Hypoxia is universally experienced at high altitudes and is a detrimental feature of many medical conditions. The human response to acute hypoxia includes hyperventilation, pulmonary vasoconstriction, systemic peripheral vasodilation, and tachycardia. Our understanding of how these systemic responses are evoked and regulated remains limited. However, it is now known that intracellular responses to hypoxia are coordinated by the hypoxia-inducible factor (HIF) family of transcription factors, which directly or indirectly regulate the expression of several hundred genes in any given cell type [1]. The von Hippel–Lindau tumour suppressor protein (VHL) is an essential component in the degradation pathway through which HIF is primarily regulated [2, 3]. The HIF-α subunit is synthesised continuously but is rapidly destroyed in the presence of oxygen. Oxygen-dependent prolyl hydroxylases hydroxylate specific residues in HIF-α, increasing its affinity for VHL [4, 5]. The binding of VHL to hydroxylated HIF-α then targets HIF-α for destruction by the ubiquitin–proteasome pathway [2, 3]. Under hypoxic conditions, the hydroxylation of HIF-α is inhibited, proteasomal degradation is slowed, and thus there is rapid accumulation of HIF with subsequent up-regulation of hypoxia-responsive genes. Manipulation of the VHL–HIF pathway is currently under intense investigation as a treatment for cancer and ischaemic/hypoxic vascular disease [6]. However, the role of the VHL–HIF pathway in systems-level human physiology remains largely unknown.
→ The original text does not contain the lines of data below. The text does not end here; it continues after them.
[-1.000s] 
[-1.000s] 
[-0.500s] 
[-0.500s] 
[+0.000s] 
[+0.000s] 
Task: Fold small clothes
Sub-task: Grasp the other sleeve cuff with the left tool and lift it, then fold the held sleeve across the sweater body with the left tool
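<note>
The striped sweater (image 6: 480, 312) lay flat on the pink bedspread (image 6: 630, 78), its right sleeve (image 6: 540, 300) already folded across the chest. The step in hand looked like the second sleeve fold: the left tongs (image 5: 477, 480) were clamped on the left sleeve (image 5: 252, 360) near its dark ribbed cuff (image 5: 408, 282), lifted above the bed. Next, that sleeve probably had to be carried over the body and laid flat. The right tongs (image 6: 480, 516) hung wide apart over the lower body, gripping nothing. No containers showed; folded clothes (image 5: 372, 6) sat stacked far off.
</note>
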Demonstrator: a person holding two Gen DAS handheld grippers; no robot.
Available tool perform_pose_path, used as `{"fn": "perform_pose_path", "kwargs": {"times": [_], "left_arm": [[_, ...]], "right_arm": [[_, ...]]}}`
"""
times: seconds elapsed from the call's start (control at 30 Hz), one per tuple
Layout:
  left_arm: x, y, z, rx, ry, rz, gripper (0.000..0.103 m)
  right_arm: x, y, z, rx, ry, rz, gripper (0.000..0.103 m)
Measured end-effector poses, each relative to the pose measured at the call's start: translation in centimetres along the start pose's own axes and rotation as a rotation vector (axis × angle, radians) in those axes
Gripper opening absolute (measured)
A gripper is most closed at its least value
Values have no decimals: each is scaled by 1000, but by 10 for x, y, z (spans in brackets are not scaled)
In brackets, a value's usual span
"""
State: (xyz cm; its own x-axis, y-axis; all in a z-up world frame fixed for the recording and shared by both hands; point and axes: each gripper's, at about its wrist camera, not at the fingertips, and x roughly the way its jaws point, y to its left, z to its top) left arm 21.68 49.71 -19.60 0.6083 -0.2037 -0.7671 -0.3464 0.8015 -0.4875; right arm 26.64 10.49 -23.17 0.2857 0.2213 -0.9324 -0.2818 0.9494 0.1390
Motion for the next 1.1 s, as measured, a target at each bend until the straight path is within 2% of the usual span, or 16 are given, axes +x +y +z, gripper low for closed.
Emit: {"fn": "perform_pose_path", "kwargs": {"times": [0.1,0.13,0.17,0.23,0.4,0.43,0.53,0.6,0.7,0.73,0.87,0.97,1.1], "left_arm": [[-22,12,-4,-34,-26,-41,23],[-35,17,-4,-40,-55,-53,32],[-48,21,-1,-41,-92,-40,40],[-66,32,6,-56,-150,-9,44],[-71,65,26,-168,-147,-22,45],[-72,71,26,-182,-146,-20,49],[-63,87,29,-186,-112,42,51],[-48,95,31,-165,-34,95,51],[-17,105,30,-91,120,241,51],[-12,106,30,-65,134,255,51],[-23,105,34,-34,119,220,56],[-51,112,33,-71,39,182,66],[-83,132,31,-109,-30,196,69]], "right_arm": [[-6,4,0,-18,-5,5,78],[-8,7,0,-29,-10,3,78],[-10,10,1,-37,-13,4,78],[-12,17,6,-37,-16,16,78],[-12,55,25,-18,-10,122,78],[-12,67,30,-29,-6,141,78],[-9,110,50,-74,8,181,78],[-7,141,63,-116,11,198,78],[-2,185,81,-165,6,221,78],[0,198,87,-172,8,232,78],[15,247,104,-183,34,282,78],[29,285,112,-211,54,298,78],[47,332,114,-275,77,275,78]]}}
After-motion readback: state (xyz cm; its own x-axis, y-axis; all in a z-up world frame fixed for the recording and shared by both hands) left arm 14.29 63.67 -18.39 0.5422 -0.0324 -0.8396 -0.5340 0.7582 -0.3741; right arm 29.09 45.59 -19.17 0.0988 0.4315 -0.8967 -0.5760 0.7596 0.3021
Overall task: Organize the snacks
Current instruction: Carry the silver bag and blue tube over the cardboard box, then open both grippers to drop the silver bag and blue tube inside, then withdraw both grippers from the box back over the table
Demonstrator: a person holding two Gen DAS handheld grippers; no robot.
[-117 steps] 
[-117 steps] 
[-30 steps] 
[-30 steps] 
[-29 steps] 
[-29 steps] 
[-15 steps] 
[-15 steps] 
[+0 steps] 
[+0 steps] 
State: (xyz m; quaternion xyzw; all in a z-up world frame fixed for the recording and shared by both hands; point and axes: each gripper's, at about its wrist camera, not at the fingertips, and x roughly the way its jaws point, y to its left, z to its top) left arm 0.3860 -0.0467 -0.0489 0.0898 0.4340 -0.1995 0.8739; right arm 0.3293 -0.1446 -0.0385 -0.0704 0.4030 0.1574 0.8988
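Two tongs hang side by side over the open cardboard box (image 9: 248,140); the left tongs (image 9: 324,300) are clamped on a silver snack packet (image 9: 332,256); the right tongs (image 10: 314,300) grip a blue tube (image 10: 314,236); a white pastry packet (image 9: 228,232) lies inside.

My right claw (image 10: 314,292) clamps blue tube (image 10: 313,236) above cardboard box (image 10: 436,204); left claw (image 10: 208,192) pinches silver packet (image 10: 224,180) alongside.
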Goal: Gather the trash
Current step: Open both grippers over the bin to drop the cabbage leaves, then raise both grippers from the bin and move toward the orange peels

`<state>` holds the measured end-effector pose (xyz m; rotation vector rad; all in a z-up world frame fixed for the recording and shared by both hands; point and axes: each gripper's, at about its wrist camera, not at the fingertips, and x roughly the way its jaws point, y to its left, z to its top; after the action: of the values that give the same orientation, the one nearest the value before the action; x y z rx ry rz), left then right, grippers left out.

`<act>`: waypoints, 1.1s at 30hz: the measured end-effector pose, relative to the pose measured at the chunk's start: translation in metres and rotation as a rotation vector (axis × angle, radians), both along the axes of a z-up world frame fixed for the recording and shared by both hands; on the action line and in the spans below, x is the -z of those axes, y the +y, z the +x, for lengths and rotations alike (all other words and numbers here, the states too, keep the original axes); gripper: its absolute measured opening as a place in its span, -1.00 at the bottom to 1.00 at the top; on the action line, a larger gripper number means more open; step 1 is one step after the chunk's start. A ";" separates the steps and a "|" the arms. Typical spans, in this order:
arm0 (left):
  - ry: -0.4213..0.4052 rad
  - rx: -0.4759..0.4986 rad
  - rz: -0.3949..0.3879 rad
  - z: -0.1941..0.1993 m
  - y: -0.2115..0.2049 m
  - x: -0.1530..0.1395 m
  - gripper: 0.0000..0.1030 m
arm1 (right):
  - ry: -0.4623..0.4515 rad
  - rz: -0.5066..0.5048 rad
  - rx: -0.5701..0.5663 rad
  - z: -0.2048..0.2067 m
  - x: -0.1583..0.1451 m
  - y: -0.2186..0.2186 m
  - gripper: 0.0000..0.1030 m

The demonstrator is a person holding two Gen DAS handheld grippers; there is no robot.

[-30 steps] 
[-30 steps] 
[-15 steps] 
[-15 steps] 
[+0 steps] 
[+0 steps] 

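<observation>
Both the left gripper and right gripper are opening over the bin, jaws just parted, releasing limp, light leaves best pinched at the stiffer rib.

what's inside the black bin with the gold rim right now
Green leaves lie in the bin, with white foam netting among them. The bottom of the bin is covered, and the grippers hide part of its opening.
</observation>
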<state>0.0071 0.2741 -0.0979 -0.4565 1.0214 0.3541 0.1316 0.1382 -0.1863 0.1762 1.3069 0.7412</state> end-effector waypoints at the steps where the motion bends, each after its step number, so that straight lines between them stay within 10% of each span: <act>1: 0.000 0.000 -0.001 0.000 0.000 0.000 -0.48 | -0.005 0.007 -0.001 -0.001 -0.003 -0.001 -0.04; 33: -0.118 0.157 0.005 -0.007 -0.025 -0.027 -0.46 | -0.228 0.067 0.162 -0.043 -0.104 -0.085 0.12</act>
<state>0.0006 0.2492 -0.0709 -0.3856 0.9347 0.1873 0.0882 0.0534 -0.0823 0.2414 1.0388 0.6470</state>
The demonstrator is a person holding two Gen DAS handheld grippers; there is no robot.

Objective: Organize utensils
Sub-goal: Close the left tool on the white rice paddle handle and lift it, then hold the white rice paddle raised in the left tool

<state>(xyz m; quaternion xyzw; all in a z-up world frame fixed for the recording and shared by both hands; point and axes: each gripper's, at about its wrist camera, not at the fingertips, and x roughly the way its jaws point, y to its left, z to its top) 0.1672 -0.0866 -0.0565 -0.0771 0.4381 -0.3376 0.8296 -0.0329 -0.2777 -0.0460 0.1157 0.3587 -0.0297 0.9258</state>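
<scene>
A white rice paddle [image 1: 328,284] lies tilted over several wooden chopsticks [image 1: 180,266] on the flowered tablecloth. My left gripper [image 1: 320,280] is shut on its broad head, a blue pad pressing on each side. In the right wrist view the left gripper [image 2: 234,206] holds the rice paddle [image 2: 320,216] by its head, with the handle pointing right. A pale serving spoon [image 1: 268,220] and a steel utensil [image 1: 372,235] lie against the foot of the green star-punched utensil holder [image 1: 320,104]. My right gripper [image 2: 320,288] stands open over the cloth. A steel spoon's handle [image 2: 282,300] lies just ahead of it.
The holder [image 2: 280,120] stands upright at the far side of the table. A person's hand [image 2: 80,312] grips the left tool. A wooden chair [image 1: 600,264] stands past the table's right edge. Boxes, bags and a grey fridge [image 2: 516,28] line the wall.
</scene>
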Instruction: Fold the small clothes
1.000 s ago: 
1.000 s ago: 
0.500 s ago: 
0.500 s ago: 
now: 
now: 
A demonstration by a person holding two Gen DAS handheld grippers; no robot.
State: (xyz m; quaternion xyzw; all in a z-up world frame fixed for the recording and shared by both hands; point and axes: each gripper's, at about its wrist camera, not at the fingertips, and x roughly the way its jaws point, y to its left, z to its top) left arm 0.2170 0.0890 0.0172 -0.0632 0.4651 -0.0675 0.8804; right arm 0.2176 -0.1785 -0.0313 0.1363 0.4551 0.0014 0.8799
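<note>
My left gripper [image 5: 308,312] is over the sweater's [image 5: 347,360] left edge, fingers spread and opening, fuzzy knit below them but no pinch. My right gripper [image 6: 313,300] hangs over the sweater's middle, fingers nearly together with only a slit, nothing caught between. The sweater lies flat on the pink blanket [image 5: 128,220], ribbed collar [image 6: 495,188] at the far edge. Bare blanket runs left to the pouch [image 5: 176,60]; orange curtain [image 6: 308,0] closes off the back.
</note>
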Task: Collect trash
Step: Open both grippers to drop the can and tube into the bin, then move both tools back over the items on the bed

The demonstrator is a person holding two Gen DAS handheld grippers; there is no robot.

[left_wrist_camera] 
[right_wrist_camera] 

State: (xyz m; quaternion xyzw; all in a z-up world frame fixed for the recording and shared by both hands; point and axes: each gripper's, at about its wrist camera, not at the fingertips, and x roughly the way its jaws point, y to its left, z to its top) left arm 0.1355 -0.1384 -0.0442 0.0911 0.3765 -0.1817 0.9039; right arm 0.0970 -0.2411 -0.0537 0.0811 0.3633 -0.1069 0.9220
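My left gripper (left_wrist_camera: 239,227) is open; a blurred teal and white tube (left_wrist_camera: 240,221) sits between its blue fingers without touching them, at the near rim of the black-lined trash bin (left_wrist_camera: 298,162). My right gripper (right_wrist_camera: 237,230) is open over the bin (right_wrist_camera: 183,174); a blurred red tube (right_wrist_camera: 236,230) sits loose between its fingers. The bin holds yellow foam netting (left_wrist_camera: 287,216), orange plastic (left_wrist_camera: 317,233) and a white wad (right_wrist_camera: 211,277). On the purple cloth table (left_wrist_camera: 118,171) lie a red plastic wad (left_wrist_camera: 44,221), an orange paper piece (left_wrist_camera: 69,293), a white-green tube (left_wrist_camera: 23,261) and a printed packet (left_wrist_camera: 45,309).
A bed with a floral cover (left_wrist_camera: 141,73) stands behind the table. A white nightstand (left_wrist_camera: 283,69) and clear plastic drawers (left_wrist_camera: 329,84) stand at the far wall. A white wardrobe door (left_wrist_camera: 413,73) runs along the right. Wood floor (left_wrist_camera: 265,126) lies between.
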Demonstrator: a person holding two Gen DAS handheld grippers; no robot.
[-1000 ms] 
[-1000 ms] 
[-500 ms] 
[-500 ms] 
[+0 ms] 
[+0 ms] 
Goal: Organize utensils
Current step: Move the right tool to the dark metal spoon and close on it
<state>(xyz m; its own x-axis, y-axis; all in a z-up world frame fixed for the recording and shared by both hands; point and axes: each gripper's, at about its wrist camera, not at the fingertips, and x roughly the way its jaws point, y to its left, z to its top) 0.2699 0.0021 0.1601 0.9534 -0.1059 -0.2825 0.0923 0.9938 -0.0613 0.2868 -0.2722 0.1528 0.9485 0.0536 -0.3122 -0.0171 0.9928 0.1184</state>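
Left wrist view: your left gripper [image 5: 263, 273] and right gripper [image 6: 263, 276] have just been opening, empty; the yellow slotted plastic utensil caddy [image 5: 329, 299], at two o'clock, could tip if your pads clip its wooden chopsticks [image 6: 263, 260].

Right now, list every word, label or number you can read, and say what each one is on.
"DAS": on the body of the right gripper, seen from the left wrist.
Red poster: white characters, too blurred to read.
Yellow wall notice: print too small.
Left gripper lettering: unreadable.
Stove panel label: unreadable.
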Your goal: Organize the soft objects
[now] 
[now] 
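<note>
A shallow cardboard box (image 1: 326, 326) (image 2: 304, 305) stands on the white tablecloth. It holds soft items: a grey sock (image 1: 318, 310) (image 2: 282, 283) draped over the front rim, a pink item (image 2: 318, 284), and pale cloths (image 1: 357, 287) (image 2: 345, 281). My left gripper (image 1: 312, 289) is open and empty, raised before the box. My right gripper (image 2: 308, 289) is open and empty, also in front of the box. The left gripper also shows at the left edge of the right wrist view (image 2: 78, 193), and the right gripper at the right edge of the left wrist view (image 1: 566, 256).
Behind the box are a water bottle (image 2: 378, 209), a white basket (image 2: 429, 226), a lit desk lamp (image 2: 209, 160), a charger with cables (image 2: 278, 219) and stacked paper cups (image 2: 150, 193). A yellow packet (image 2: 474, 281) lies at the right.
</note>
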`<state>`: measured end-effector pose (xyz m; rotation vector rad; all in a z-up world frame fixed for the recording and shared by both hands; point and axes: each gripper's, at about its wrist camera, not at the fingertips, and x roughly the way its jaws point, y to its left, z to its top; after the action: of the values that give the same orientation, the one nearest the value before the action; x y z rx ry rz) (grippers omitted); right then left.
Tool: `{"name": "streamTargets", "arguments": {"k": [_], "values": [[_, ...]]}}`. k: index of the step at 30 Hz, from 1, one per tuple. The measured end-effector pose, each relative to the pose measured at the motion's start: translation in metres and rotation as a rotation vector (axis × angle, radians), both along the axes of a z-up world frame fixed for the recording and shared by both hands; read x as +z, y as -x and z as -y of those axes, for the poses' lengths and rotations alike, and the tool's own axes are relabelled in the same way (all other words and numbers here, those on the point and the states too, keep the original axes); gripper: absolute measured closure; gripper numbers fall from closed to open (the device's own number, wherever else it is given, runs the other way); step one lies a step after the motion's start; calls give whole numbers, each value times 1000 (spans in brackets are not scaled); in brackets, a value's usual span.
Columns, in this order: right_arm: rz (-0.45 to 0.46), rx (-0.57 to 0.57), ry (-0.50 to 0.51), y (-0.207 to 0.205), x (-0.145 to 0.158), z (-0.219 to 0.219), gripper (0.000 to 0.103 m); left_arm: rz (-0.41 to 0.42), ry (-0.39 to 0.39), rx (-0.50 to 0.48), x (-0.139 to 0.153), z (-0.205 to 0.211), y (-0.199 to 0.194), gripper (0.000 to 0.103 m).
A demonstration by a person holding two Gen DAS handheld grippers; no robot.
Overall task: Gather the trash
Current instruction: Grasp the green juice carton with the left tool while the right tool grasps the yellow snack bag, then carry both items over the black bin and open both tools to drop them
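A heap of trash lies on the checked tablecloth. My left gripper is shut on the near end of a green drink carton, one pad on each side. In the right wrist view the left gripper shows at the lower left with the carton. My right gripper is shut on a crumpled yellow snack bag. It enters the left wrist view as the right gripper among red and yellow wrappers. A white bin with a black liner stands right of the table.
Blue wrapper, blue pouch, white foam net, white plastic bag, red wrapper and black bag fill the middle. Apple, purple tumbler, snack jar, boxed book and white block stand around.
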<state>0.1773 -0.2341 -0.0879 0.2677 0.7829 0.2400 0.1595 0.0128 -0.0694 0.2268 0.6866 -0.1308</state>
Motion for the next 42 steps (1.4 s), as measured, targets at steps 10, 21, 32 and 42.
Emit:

In the classical VHL-associated inherited cancer syndrome, affected individuals are heterozygous for a germline VHL mutation that predisposes to specific types of tumour [7]. Known clinical manifestations are confined to tumours and discrete benign lesions that arise following somatic inactivation of the second allele. Disturbance of hypoxia signalling is limited to tumour cells, and studies of these effects have been confined to the phenotype of associated renal cell carcinoma and to lesions that develop in rodent models of VHL inactivation. Such analyses essentially examine the effects of complete dysregulation of the VHL–HIF system at the cellular level.

Chuvash polycythaemia (CP) is a rare autosomal recessive disorder caused by an entirely distinct disease mechanism. Affected individuals are homozygous for a specific 598C>T mutation in VHL [8] that impairs but does not ablate the regulation of HIF—potentially allowing insights into its systemic functions in humans. The VHL mutation diminishes VHL's binding affinity for hydroxylated HIF-α, thereby partially inhibiting HIF-α degradation and pathologically up-regulating HIF target genes including erythropoietin (EPO) [8]. CP is characterised by congenital erythrocytosis, but has yet to be extensively phenotyped. Through experiments conducted with CP patients, this study aimed to investigate the potential role of the VHL pathway in cardiopulmonary physiology. It has demonstrated profound abnormalities in ventilatory and pulmonary vascular control in affected individuals.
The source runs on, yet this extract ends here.